Allura had never responded to scolding. Or rules. She always did just as she pleased, but with such well-reasoned, indisputable logic that it was impossible to argue with her. According to Devin, children didn’t usually have an aura. Or if they did, it was fuzzy and constantly shifting. A strong emotion might create some color, but nothing that lasted until their personalities were more settled. Allura had developed a defined, rigid wavelength of ‘sensible azure,’ as Devin called it, by the time she was three.

Devin returned with a squirming toddler in his arms. A smiling boy with blonde hair and tawny skin. His eyes were a sparkling shade of lavender.

“What happened to mommy?”

“She was reckless and irresponsible—” Allura started, but Miranda quickly cut her off.

“I’m okay, Finn.” Miranda sent Allura a glare that silenced her for the moment, at least.

“That’s a lot of blood,” Finn said, craning his head to see the injury. “Can I see?”

“No. You’re too young,” Allura snapped.

“You’re not the boss.”

“I am when I’m with a patient.”

“Mommy’s the boss.”

“And…I think it’s nap time,” Devin said, turning with Finn in his arms, who twisted to stick his tongue out over Devin’s shoulder. Allura was oblivious to the insult.

Devin bounced Finn a few times on his shoulder, a flurry of giggles filling the room. “You didn’t fall asleep in the library again, did you?”

Finn spoke through his laughter, “Maybe.”

Devin’s sigh could be heard even as he ascended the stairs.

Allura finished and Miranda began to clean up the mess. Allura was brave and proud, but she was also nine.

“Darling, you know I’m the strongest person in the world, right?” The little game Miranda had started once Allura was old enough to understand Miranda’s work for the Watchmen. The dangers had been a hard subject for Allura to grasp. They had joked that Miranda was the strongest person in the world, so she would always come home. Allura figured out the lie about a year later.

“The strongest in the world,” Allura repeated.

“And I will always do whatever it takes to come home to you.” Miranda held out her arms and Allura finished reorganizing her case and snapped it shut. Looking at the floor, Allura climbed onto the couch and snuggled into her mother’s side.

“I know.”

“But you still get scared?”

“Yes.”

Miranda started to stroke her long dark hair. “That’s understandable. My work is definitely scary. But it’s also what I need to do. And it’s not your job to worry about me, darling.”

“I worry about lots of things,” Allura said, voice tiny.

“I know.

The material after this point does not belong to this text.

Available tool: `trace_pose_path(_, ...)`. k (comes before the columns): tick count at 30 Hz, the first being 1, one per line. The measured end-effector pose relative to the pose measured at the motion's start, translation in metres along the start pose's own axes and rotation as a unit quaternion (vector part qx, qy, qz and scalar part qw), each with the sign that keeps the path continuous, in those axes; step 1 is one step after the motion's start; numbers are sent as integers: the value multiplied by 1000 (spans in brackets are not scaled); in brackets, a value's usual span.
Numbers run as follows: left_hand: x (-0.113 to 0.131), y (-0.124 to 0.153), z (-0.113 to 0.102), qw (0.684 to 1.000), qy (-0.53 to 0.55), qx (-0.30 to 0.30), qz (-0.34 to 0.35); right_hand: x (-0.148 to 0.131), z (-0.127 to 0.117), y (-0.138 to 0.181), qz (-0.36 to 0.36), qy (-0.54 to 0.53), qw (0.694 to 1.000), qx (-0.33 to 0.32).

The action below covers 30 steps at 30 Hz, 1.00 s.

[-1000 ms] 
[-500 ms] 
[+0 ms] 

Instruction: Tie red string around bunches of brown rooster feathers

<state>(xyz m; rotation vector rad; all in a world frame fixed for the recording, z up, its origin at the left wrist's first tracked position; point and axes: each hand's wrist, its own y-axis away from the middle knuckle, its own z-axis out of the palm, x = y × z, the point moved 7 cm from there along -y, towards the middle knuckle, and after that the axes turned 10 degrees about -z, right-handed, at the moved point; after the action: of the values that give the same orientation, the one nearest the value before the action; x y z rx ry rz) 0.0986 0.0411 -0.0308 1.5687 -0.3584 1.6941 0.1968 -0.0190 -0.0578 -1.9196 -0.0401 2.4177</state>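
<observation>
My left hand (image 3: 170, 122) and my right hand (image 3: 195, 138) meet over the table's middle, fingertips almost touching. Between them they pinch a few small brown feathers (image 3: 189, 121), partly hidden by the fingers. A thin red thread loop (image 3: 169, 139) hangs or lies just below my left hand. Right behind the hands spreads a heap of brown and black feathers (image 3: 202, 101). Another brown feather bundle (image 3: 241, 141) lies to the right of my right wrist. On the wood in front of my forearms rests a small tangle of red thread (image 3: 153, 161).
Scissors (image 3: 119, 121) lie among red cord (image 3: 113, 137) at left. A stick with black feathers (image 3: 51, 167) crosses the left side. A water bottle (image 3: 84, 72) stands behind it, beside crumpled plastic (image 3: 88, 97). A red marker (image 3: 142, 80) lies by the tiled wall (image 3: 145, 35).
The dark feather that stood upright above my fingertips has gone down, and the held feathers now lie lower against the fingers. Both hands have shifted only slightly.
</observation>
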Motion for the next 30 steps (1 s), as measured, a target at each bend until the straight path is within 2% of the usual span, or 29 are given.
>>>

Do you want to play that game? The distraction game we talked about for when your worry gets too big?”

Allura nodded. And together, they both searched the room for things that would be the grossest to eat or make the best weapon or that would make the silliest hat.

It wasn’t the same sort of childhood as Miranda’s. Her children were given freedom to be themselves. And though they received the same education as the other children in the Garrison, Miranda didn’t enforce the lessons and her children’s manners were not what the social elite would consider ‘up to standards.’

She still wasn’t certain how much of her guardian blood was in her children. Their strength had never seemed greater than any other child. But she still sent both of them to training three days a week. Allura hated it, but Miranda wouldn’t be swayed from the necessity of learning how to defend herself. Finn loved every second, showing a real flare for combat despite his clumsy toddler bearings.